CRVA Looks To Outside Firm For 'Credibility' In DNC Study

Erin Sutton

The City of Charlotte and several tax-payer funded agencies will pay an outside agency about $25,000 to estimate the DNC's boost to the local economy.

It's pretty standard for the Charlotte Regional Visitors Authority to do a "this is how our economy benefited" estimate after major conventions. It's highly unusual for the CRVA to hire an outside firm to do it.

But CRVA CEO Tom Murray says the DNC was no ordinary event, "and we wanted people that have done events of this size and this magnitude to help lend to the credibility of the estimates that are gonna come out of this study."

The CRVA's own credibility has suffered. A recent Charlotte Observer investigation showed the agency routinely inflated economic impact figures for conventions when former CEO Tim Newman was in charge.

Murray says the CRVA now uses a different formula to generate those numbers developed by a firm called Tourism Economics. And that's who the CRVA has hired to do the DNC study. Tourism Economics works with dozens of cities around the country on tourism studies and recently evaluated the impact of the Olympics in London, says Murray.
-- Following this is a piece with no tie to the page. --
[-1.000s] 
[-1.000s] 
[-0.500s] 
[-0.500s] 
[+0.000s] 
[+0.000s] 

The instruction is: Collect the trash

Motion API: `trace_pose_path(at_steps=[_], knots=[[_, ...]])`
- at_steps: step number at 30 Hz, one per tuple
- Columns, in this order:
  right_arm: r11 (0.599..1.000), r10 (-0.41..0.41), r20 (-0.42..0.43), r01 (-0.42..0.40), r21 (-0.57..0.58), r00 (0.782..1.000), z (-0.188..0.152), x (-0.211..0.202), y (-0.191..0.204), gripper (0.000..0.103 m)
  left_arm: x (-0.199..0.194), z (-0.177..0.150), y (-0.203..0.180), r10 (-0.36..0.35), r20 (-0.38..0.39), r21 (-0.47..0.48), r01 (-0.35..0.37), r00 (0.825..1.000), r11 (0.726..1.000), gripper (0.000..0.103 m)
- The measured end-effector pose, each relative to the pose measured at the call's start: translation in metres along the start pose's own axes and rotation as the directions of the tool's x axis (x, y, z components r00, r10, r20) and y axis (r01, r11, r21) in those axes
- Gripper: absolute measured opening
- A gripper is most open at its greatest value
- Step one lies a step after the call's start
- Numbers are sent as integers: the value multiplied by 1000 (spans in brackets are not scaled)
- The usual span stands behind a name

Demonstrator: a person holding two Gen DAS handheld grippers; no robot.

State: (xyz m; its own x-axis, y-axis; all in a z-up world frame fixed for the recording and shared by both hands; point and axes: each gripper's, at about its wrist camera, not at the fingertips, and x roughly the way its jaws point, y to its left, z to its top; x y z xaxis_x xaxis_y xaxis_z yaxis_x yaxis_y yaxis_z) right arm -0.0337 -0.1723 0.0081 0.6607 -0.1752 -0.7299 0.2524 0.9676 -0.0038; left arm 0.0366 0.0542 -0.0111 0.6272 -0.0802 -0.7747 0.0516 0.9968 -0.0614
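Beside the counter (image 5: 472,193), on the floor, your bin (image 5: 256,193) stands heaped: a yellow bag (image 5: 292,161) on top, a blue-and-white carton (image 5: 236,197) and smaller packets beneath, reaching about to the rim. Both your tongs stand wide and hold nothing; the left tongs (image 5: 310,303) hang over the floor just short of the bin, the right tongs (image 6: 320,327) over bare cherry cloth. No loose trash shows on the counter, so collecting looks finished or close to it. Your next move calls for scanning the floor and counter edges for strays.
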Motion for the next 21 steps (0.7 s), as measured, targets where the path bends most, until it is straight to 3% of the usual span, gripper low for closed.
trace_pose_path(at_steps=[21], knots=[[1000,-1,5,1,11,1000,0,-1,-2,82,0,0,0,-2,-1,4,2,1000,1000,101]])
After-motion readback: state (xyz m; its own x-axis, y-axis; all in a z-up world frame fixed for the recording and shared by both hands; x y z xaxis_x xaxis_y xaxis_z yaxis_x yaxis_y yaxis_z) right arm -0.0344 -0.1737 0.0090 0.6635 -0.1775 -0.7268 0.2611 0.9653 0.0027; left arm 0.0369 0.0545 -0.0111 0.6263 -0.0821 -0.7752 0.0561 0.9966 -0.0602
"Tourism Economics has got their own credibility at stake when we're delivering this report to you, so I would think that you would see that this is a way to help lower that risk that somebody would manipulate the numbers," says Murray.

There's that word "credibility" again. Tourism Economics President Adam Sacks uses it, too. He says his goal with the DNC study is to come up with a "credible number" - not necessarily an impressive one. Which means he'll look both at the rippling impact of every dollar spent during the DNC and the dollars lost because security made people stay away and businesses shut down.
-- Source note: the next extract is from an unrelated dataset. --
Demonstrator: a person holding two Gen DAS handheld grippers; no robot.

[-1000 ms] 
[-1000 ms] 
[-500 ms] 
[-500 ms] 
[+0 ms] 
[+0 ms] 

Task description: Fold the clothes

But what does it matter now? Few events match the magnitude of a political convention and Charlotte's not in line to host another anytime soon.

"We're doing it because we want to know," says CRVA CEO Tom Murray. "And you want to know, right?"

But it's more than curiosity driving the CRVA, the Charlotte Regional Partnership, the Charlotte Chamber, Center City Partners and the city itself to split the $25,000 tab for this study.

See, most of Charlotte's big public investments got a little help from an economic impact study - Time Warner Cable Arena, the NASCAR Hall of Fame, the Knights Stadium that will break ground Friday. Even the Convention Center had a study.

Murray says the DNC study could show Charlotte's weak spots in attracting big conventions. There's long been talk of the need for a mega-hotel Uptown. Murray hints the DNC study could be useful for that.

"Clearly there were people that felt they had to go too far to stay here (during the DNC)," says Murray.  "If we find that we'd love to do lots of more DNCs, than how would we be better at delivering a DNC-type convention? We might say we'd have more hotels closer to the center. But we're not ready to say that yet."

At least not until the study's finished in a few months.